2
votes

I have a huge sparse matrix (1,000 x 1,000,000) that I cannot load on matlab (not enough RAM).

I want to visualize this matrix to have an idea of its sparsity and of the differences of the values.

Because of the memory constraints, I want to proceed as follows:

1- Divide the matrix into 4 matrices

2- Load each matrix on matlab and visualize it so that the colors give an idea of the values (and of the zeros particularly)

3- "Stick" the 4 images I will get in order to have a global idea for the original matrix

(i) Is it possible to load "part of a matrix" in matlab?

(ii) For the visualization tool, I read about spy (and daspect). However, this function only enables to visualize the non-zero values indifferently of their scales. Is there a way to add a color code?

(iii) How can I "stick" plots in order to make one?

3
How is the matrix currently stored?nkjt
@nkjt in a text file (columns separated by spaces)bigTree

3 Answers

4
votes

If your matrix is sparse, then it seems that the currently method of storing it (as a full matrix in a text file) is very inefficient, and certainly makes loading it into MATLAB very hard. However, I suspect that as long as it is sparse enough, it can still be leaded into MATLAB as a sparse matrix.

The traditional way of doing this would be to load it all in at once, then convert to sparse representation. In your case, however, it would make sense to read in the text file, one line at a time, and convert to a MATLAB sparse matrix on-the-fly.

You can find out if this is possible by estimating the sparsity of your matrix, and using this to see if the whole thing could be loaded into MATLAB's memory as a sparse matrix.

Try something like: (untested code!)

% initialise sparse matrix
sparse_matrix = sparse(num_rows, num_cols);
row_num = 1;

fid = fopen(filename);

% read each line of text file in turn
while ~feof(fid)
    this_line = fscanf(fid, '%f');

    % add row to sparse matrix (note transpose, which I think is required)
    sparse_matrix(row_num, :) = this_line';
    row_num = row_num + 1;
end
fclose(fid)

% visualise using spy
spy(sparse_matrix)

Visualisation

With regards to visualisation: visualising a sparse matrix like this via a tool like imagesc is possible, but I believe it may internally create the full matrix – maybe someone can confirm if this is true or not. If it does, then it's going to cause you memory problems.

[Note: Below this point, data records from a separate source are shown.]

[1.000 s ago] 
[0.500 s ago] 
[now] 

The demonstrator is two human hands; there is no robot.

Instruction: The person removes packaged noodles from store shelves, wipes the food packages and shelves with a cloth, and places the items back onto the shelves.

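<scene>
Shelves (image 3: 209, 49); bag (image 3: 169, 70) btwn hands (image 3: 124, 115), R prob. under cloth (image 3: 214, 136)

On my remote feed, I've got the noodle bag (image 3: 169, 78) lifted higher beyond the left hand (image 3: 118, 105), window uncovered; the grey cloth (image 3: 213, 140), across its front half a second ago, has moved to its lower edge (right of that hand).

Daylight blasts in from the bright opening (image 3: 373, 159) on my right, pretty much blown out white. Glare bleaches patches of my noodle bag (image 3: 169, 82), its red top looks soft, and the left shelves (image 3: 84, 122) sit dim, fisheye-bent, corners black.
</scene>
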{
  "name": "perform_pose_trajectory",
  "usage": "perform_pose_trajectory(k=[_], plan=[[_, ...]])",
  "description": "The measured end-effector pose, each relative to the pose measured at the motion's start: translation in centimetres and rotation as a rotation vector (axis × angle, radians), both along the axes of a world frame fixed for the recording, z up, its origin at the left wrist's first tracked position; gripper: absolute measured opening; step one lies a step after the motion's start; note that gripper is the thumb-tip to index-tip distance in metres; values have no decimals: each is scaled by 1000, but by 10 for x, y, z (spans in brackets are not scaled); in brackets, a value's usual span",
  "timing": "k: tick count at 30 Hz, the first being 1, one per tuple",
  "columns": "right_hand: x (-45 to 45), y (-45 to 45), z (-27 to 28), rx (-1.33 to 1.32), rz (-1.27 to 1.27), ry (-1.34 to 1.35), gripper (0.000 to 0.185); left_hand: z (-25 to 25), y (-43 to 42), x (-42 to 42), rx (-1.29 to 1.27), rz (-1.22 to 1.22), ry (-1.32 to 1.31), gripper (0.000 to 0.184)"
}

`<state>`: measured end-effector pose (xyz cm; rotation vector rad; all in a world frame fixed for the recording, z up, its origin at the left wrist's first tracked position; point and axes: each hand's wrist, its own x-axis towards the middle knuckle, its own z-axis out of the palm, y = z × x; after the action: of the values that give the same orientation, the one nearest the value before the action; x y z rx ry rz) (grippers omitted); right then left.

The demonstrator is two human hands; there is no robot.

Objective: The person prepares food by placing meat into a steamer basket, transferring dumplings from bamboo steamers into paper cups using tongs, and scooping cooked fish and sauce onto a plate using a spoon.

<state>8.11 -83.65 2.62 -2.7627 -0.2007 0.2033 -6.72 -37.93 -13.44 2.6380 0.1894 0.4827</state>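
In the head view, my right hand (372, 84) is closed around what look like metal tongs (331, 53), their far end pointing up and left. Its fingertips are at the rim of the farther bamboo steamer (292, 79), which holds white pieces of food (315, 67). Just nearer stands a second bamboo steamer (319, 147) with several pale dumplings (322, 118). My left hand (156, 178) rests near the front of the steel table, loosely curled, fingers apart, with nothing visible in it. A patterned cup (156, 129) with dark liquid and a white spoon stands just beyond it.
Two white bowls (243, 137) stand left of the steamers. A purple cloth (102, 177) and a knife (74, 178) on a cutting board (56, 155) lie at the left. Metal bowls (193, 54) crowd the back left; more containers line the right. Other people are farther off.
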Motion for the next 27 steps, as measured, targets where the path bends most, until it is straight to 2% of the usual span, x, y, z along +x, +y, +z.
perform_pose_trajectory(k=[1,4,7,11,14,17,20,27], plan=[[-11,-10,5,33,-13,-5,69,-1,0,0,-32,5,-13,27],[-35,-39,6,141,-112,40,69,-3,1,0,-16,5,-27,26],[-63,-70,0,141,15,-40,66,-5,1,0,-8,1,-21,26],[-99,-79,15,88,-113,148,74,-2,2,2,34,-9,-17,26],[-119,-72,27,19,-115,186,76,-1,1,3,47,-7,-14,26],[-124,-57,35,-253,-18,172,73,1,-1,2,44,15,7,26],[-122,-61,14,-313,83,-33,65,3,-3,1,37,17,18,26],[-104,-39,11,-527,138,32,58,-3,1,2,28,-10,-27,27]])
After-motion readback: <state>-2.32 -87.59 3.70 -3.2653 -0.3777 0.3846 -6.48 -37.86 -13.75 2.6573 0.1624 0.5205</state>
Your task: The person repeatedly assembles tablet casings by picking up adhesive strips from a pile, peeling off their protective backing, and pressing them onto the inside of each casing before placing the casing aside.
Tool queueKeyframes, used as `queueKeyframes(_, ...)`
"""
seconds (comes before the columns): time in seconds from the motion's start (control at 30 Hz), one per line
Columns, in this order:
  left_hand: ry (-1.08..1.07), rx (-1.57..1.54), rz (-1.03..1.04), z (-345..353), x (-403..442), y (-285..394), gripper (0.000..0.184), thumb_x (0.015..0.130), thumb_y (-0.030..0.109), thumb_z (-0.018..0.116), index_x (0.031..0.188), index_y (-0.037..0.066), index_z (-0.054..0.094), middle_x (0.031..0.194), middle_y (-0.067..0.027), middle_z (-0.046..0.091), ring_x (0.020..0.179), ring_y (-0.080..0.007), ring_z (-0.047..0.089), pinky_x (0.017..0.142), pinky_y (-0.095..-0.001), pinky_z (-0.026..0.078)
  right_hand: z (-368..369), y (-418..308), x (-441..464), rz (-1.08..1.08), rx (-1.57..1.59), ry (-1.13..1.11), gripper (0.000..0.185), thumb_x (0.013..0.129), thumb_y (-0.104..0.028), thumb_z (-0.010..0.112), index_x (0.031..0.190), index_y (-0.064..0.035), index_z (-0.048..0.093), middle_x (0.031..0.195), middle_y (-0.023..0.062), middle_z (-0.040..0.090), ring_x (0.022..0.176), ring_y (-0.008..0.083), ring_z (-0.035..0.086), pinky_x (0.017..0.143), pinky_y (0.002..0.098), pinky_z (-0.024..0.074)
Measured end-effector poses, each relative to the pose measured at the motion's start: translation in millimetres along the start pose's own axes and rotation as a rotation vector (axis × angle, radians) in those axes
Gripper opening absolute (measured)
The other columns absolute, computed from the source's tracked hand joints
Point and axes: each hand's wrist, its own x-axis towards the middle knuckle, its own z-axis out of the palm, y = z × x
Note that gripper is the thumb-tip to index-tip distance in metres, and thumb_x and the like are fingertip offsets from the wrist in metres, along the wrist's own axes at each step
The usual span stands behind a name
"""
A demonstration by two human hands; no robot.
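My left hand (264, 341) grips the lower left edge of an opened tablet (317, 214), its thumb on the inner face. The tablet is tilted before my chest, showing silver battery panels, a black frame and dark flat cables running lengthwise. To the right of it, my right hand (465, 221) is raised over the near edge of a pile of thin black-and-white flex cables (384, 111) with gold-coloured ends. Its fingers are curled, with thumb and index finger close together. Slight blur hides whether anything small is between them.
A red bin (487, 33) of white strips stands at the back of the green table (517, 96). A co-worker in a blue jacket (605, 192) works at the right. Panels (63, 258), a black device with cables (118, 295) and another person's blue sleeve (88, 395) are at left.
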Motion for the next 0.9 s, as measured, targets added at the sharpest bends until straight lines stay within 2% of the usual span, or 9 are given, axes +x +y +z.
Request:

All spy is really doing is plotting in 2D the locations of the non-zero elements. You can fairly easily write your own spy function, which can have different coloured or sized points depending on the values at each location. See this answer for some examples.


Saving sparse matrices

As I say above, the method your matrix is saved as is pretty inefficient – for a matrix with 10% sparsity, around 95% of your text file will be a zero or a space. I don't know where this data has come from, but if you have any control over its creation (e.g. it comes from another program you have written) it would make much more sense to save only the non-zero elements in the format row_idx, col_idx, value.

You can then use spconvert to import the sparse matrix directly.

1
votes

One of the simplest methods (if you can actually store the full sparse matrix in RAM) is to use gnuplot to visualize the sparisty pattern.

I was able to spy matrices of size 10-20GB using gnuplot without problems. But make sure you use png or jpeg formats to output the image. Note that you don't need the value of the non-zero entry only the integers (row, col). And plot them "plot "row_col.dat" using 1:2 with points".

This chooses your row as x axis and cols as your y axis and start plotting the non-zero entries. It is very easy to do this. This is the most scalable solution I know. Gnuplot works at decent speed even for very large datasets (>10GB of [row, cols]), but Matlab just hangs (with due respect)

0
votes

I use imagesc() to visualise arrays. It scales the values in array to values between 0 and 1, then plots the array like a greyscale bitmap image (of course you can change the colormap to make it easier to see detail).